We've built an es cluster and indexed our data. How do i benchmark this cluster?

Suppose we already have our tracks, we only want to evaluate search latency and that we know the throughput we'll need.

  1. Do i use the rally daemon with a custom configuration to build another cluster from scratch? And if this is the best option, do i index all, or some part of data, in it?

  2. Or do i use the benchmark-only pipeline to evaluate the existent cluster?

Is there any measure that i can't get with the second option, in regarding with search latency, that is relevant and i should be considering when configuring my cluster?

If you want to benchmark an existing cluster you should use the benchmark-only pipeline. Make sure of course that you don't run Rally on the same machine as any of the Elasticsearch nodes (while at it, also make sure you've familiarized yourself with the basic benchmarking gotchas eloquently depicted in the 7 deadly sins of benchmarking presentation).

If there are issues with scalability of the load driver (highly doubtful, since you want to evaluate search latency rather than indexing throughput) you can consider distributing the load driver across several machines.

1 Like

Thank you, for your response, I've watched the video Benchmarking Elasticsearch with Rally, but didn't know this presentation. We are starting our process of benchmark, in future certainly we'll need to deal with indexing too, thanks for the tips.

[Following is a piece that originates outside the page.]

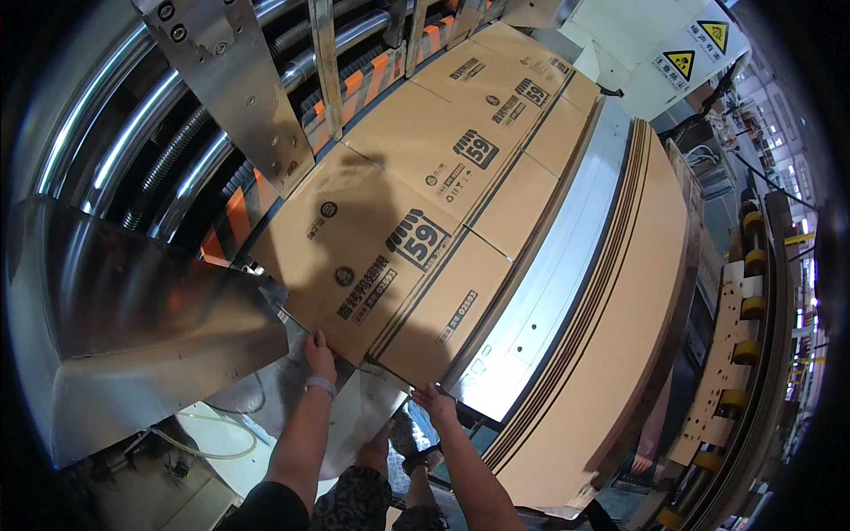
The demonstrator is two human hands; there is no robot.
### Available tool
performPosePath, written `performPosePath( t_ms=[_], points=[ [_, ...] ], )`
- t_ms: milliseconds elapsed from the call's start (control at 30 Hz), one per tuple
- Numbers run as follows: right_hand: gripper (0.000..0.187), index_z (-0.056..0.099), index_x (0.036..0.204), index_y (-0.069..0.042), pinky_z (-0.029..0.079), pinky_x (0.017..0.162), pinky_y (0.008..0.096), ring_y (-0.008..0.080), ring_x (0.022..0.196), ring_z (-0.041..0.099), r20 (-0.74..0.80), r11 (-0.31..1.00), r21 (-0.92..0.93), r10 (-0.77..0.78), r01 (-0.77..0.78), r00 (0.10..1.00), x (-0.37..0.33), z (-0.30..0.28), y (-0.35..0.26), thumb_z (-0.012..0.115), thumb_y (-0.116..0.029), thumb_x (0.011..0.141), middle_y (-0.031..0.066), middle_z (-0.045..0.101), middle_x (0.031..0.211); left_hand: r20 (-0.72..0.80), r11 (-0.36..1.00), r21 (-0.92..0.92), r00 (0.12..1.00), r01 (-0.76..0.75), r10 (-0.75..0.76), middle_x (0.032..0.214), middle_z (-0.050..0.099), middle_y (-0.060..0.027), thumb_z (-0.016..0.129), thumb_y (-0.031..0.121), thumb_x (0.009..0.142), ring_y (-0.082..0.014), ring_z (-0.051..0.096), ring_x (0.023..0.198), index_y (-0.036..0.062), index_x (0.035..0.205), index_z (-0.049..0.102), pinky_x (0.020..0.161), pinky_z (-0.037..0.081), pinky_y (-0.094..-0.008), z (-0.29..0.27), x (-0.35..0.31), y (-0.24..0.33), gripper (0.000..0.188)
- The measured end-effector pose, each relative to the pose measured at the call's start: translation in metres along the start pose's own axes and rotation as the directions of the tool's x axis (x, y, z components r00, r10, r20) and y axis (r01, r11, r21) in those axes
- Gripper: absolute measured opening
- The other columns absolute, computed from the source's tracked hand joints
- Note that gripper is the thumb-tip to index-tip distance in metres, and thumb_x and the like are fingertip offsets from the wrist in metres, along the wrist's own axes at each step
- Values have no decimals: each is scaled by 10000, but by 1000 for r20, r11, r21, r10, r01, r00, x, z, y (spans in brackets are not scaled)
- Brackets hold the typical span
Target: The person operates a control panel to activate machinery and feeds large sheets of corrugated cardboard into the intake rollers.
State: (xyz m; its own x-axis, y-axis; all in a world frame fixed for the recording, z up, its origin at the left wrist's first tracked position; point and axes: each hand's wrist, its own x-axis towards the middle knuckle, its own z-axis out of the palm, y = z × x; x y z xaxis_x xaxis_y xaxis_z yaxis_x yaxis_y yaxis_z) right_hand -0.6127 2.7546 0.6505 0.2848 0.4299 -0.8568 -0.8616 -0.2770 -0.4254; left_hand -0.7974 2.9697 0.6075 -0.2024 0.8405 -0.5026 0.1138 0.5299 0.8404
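Head view: flat cardboard sheet [443, 186], long axis far-rightward; at sheet's near edge, left hand [320, 356] half-curled, right hand [436, 405] part-open, grips unclear.

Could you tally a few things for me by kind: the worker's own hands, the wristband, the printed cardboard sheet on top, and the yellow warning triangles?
Worker's hands: 2 (left hand, right hand)
Wristband: 1
Printed top cardboard sheet: 1
Yellow warning triangles: 2
Total: 6
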Motion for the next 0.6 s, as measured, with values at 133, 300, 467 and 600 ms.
performPosePath(
  t_ms=[133,300,467,600],
  points=[
    [281,459,1047,39,514,731,376,302,864,589,-44,1000,-11,5,-6,999,10,-7,6,478,-186,880,192,566,959,102,945,294,987,-146,121,967,523,-86,396,264,920,-179,532,739,14,1097,444,631,457,-302,-2,6,-8,311],
    [272,464,1034,42,532,661,324,264,798,608,-60,999,-40,-29,27,998,7,-5,5,480,-183,881,184,580,918,66,996,20,994,90,-91,886,545,-125,417,225,906,-231,532,791,-23,1007,484,726,421,-349,9,-27,37,276],
    [310,496,999,82,529,689,319,253,798,603,-2,999,-15,30,-30,1000,5,-6,0,474,-206,886,178,580,922,-51,957,262,988,-125,143,888,557,-142,417,227,908,-226,534,786,-20,1009,488,720,420,-351,7,-11,2,276],
    [311,470,1070,40,509,731,333,279,901,583,15,994,-83,74,-73,997,10,-13,-2,446,-218,897,172,573,987,-29,960,249,990,-128,139,902,560,-143,414,230,910,-225,524,794,-22,991,495,724,411,-348,14,-21,16,276]
  ],
)
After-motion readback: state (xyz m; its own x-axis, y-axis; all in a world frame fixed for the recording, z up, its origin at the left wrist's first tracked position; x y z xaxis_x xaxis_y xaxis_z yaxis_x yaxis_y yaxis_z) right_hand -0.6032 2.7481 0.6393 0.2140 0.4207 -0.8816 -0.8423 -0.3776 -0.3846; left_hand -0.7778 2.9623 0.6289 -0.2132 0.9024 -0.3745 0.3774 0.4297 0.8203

Suppose tha we run our track and don't get the desired latency. How will we modify the cluster based on our results? From what i understood reading the docs, with benchamark-only we don't have telemetry devices measures.
In the benchmark-only scenario, will we have to guess which configuration to tweak? Like make a priority list of changes and rerun the benchmark with each one?

For instance:

  1. First increase the heap, and then run the track again
  2. Work on number of shards or size of each one, and then run the track again

Something like this?

If you have a search use case it might be worthwhile looking at the methodology described in this old ElasticON talk. As queries are executed single threaded against each shard, the first step is often to see how search latency depends on shard size. Make sure you vary queries so you do not get all cached. Once you find a good shard size (or range) you set up a cluster and see how many nodes you need in order to handle all your data (generally with one replica). You can now see how much query throughput this small cluster can handle while responding within SLA. Once you have established this you can scale out nodes and replicas to handle larger throughput.

1 Like

Thank you, i was looking for something like this, in case my existing cluster can't give me the latency i need.